Nevadans learned this week that their state faces a nearly $900 million budget deficit and with sky high unemployment, foreclosure and non-mortgage debt rates, it’s no surprise. According to the Las Vegas Review Journal, to deal with the problem Governor Jim Gibbons “has announced publicly he will support no more than a 6 percent cut in state employee salaries, a 10 percent reduction in public education spending, and layoffs of 300 state employees. He also wants to temporarily suspend collective bargaining rights for school employees and to close the Nevada State Prison in Carson City.”

 

Photo Credit: matze_ott

2nd Least Happy: California

Previous Rank: 3

Non-Mortgage Debt as % of Annual Income: 36.05 %

Unemployment Rate: 12.4%

Foreclosure Rate (1 foreclosure per # of households): 165

If California were a country, its economy would be among the ten largest in the world.
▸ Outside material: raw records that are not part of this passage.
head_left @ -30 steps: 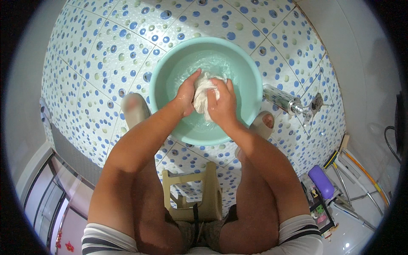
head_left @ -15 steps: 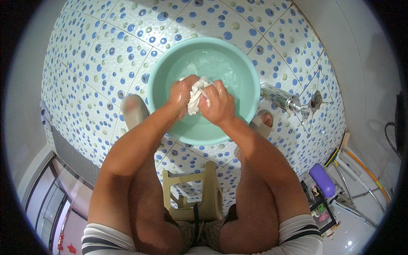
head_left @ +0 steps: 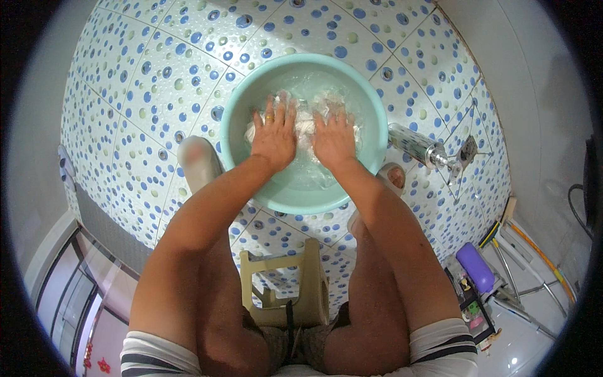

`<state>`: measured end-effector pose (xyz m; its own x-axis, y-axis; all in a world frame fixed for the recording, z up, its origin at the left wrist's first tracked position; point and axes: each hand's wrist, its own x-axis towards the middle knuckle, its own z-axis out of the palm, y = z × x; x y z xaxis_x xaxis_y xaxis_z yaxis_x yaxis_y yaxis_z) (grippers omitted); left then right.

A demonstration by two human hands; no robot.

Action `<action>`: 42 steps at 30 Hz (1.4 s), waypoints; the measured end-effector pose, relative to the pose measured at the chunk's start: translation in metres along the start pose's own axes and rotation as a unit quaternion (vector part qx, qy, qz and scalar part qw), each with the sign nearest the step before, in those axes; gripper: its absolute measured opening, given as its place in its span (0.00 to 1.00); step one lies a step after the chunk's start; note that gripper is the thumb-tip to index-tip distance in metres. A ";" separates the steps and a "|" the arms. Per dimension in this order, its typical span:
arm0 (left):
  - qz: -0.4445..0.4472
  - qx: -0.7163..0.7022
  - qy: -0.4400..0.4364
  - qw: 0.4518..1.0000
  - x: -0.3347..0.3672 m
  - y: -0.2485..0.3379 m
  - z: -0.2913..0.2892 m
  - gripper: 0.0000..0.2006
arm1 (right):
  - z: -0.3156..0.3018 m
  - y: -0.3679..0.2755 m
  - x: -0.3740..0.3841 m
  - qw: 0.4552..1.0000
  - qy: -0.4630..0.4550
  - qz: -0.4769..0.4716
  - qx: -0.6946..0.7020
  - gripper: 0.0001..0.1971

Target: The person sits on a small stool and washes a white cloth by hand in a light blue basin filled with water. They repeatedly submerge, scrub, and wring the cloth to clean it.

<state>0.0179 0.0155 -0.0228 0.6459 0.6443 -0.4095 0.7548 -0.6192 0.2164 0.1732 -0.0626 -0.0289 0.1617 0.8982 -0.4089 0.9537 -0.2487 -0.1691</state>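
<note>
In the teal basin [head_left: 370, 113], your left hand [head_left: 274, 135] and right hand [head_left: 334, 139] now lie flat with fingers spread, pressing the white cloth [head_left: 304, 122] under the water. A moment ago you gripped it bunched above the surface; the cloth is now soaking.

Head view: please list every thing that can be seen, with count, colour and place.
basin: 1, pale green, floor centre, holds water
cloth: 1, white, in the basin under both hands
stool: 1, beige, between the legs
metal fitting: 1, silver, right of the basin
bottle: 1, purple, lower right
floor tiles: white with blue and green dots
left hand: flat on the cloth, ring on one finger
right hand: flat on the cloth
</note>
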 end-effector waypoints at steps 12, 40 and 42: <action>-0.327 -0.690 -0.141 0.631 0.022 0.004 -0.020 0.34 | -0.025 -0.030 -0.020 0.881 0.164 0.083 0.436 0.21; 0.020 -0.064 0.057 0.996 -0.013 0.005 -0.013 0.36 | -0.016 -0.005 -0.024 0.994 0.070 -0.003 0.086 0.38; 0.017 -0.007 -0.033 0.999 -0.012 0.008 -0.007 0.36 | -0.010 -0.005 -0.016 1.000 -0.003 -0.003 0.030 0.36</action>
<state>0.0175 0.0058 -0.0100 0.6634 0.5912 -0.4587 0.7339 -0.6338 0.2444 0.1685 -0.0724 -0.0126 0.1547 0.8973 -0.4135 0.9373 -0.2655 -0.2256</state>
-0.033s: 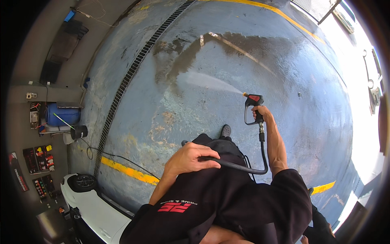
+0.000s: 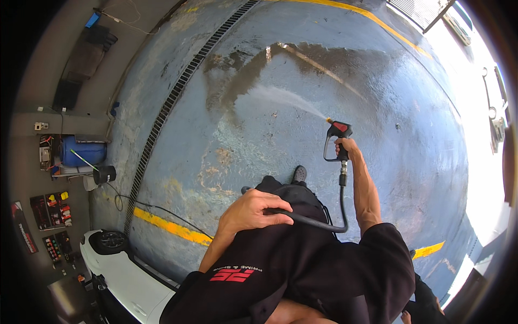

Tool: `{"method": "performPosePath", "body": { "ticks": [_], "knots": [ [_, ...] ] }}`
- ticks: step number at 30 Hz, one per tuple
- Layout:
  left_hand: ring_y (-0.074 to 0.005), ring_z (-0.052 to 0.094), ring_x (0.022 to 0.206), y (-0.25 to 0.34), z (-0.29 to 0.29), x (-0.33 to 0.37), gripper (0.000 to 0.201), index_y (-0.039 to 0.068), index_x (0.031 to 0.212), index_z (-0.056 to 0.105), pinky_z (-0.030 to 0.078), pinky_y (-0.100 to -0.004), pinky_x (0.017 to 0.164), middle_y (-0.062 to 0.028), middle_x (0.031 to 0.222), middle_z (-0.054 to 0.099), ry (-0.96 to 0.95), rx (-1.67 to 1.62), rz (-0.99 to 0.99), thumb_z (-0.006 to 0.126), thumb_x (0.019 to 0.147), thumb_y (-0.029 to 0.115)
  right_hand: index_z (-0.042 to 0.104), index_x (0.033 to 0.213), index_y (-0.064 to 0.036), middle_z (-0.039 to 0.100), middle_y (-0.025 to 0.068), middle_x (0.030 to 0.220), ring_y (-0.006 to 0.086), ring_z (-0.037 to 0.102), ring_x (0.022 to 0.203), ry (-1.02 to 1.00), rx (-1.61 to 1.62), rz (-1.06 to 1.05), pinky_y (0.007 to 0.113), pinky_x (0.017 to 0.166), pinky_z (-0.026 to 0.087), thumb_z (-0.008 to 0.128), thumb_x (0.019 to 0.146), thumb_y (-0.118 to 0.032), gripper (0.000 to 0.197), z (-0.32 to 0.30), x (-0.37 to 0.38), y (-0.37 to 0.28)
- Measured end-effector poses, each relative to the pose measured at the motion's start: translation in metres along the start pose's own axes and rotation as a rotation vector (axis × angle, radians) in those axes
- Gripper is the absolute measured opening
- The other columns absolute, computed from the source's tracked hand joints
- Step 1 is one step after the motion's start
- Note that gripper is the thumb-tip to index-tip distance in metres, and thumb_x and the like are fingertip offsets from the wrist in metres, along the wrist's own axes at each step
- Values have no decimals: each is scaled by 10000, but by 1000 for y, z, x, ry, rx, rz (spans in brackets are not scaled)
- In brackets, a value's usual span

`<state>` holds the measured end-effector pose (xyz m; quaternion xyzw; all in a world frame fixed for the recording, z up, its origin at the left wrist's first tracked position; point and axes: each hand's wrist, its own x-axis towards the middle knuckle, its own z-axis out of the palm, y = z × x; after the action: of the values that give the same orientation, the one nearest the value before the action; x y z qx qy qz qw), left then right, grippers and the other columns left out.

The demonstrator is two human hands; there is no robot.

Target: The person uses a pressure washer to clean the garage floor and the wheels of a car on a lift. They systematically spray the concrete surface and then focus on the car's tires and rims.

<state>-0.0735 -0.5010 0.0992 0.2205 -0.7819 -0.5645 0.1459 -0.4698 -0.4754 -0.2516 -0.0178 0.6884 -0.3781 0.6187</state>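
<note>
My right hand is closed around the grip of a black and red pressure washer gun, fingers at the trigger. From its brass tip a fan of water sprays to the far left over the blue floor, which is dark and wet beyond. A black hose hangs from the gun's metal coupling, bends below it and runs back to my left hand. That hand is wrapped around the hose in front of my waist, thumb and fingers on either side of it.
A slotted floor drain crosses the left side. A white car stands at the lower left, near a black cable. A blue barrel and dark bucket are by the left wall. Another person shows at the lower right.
The gun's nozzle has tipped upward and slightly right, and the spray has swung with it. The hose bend below the gun has shifted left. My left hand stays in place.
</note>
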Motion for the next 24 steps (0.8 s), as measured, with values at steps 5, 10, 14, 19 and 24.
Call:
{"method": "performPosePath", "body": {
  "ticks": [5,10,14,19,24],
  "knots": [
    [-137,593,554,-12,-32,6,247,42,908,766,421,-270,501,-57,720,701,101,-31,-2,903,733,149,583,763,-18,566,68,640,178,575,514,-22,-139,9,358,481,517,665,844,-27,115,28,13,-41],
    [-151,643,608,-36,-82,18,258,32,927,765,461,-259,538,-70,750,717,58,-22,-29,899,736,142,598,775,-16,579,67,644,177,571,507,-4,-120,6,359,485,515,674,834,-27,97,67,43,-71],
    [-150,688,662,-57,-142,25,252,36,940,772,484,-257,563,-79,787,738,21,-1,9,893,743,134,587,748,-50,556,36,627,160,550,500,-22,3,41,370,480,502,683,833,-39,129,104,70,-96],
    [-159,680,650,-91,-222,33,256,35,943,770,501,-267,573,-92,776,733,118,-2,-9,889,755,162,602,694,-6,593,95,624,215,589,510,-60,-204,44,408,489,520,716,816,-32,169,174,83,-147],
    [-110,679,655,-104,-289,44,252,2,964,772,501,-227,576,-98,795,749,61,-77,4,877,762,108,607,769,12,588,96,641,208,590,510,68,-49,-17,400,472,529,693,842,-20,117,223,87,-183]
  ]
}}
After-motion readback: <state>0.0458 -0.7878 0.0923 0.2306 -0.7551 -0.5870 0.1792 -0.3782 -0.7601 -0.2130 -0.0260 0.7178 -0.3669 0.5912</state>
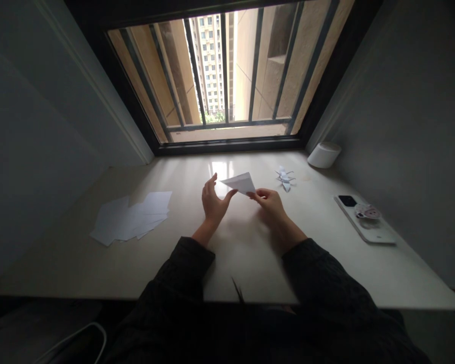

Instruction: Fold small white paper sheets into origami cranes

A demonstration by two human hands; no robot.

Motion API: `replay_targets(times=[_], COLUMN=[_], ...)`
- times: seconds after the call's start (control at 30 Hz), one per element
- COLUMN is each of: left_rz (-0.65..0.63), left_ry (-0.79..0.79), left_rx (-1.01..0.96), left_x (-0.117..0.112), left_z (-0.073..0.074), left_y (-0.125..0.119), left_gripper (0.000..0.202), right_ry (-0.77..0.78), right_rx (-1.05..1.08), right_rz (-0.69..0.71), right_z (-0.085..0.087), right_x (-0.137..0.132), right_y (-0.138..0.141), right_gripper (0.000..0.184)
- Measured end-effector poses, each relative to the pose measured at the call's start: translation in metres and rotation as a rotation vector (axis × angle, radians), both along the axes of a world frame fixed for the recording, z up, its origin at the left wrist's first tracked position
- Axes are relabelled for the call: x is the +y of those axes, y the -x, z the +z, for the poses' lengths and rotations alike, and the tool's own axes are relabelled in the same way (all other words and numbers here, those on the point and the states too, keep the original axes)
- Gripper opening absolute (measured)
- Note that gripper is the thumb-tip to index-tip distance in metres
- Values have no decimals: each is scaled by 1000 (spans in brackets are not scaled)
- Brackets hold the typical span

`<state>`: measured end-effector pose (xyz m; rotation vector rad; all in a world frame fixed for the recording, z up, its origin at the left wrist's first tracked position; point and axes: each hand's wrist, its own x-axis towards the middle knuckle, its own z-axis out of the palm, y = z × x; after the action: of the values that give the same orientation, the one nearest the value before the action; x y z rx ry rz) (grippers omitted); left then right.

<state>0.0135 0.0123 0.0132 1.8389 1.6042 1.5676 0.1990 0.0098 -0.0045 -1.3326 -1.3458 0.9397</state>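
The right hand (271, 206) pinches 1 corner of the folded white paper triangle (240, 183), which is held above the middle of the desk (60, 263). The left hand (212, 199) is open and apart from the right hand. Its thumb reaches the triangle's lower edge; contact cannot be confirmed. Open desk surface lies to both sides of the hands. Also on the desk: 1 folded paper figure (285, 178) beyond the right hand; overlapping white sheets (134, 217) at left, count indeterminate; 1 phone (364, 217) in a white case at right; 1 white cylinder (324, 154) in the far right corner. 1 dark object (237, 289) at the near edge is cut off and cannot be identified.
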Motion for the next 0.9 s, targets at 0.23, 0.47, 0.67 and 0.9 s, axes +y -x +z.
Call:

It’s easily the biggest economy in the United States, which is why its problems are so widely reported. There have been some signs of improvement, though not nearly as widespread as they need to be, notes this article in the Wall Street Journal. “Unemployment rates are dipping and home prices are rebounding in the San Francisco Bay area, which is driven by its technology industry and exports, and in coastal Southern California, where entertainment and other industries are starting to benefit from the economic thaw. But in the state's Central Valley and Inland Empire regions, where the downturn struck earlier and harder, unemployment rates are still rising and the battered construction industry keeps shedding workers.”

 

Photo Credit: tensaibuta

#1 Least Happy: Florida

Previous Rank: 1

Non-Mortgage Debt as % of Annual Income: 37.56 %

Unemployment Rate: 11.8%

Foreclosure Rate (1 foreclosure per # of households): 158

Florida might get a nice little economic boost from hosting the Super Bowl this weekend, and with unemployment, non-mortgage debt and foreclosure rates this high, they can use all the help they can get. Unfortunately, the economy is likely to take a further hit when the space shuttle program shuts down later this year. “The end of the shuttle program will potentially eliminate as many as 7,000 – 8,000 jobs, some of which will need to be filled once again when the Constellation program is in full swing,” notes UniverseToday.com. The Constellation program represents the next generation of manned space exploration, and eventually will bring us to Mars.  Until that program ramps up, however, “many workers are expected to vacate the area in search of jobs elsewhere. This will impact the local economy that relies on these residents, and as many as 14,000 workers in the area may be indirectly affected.”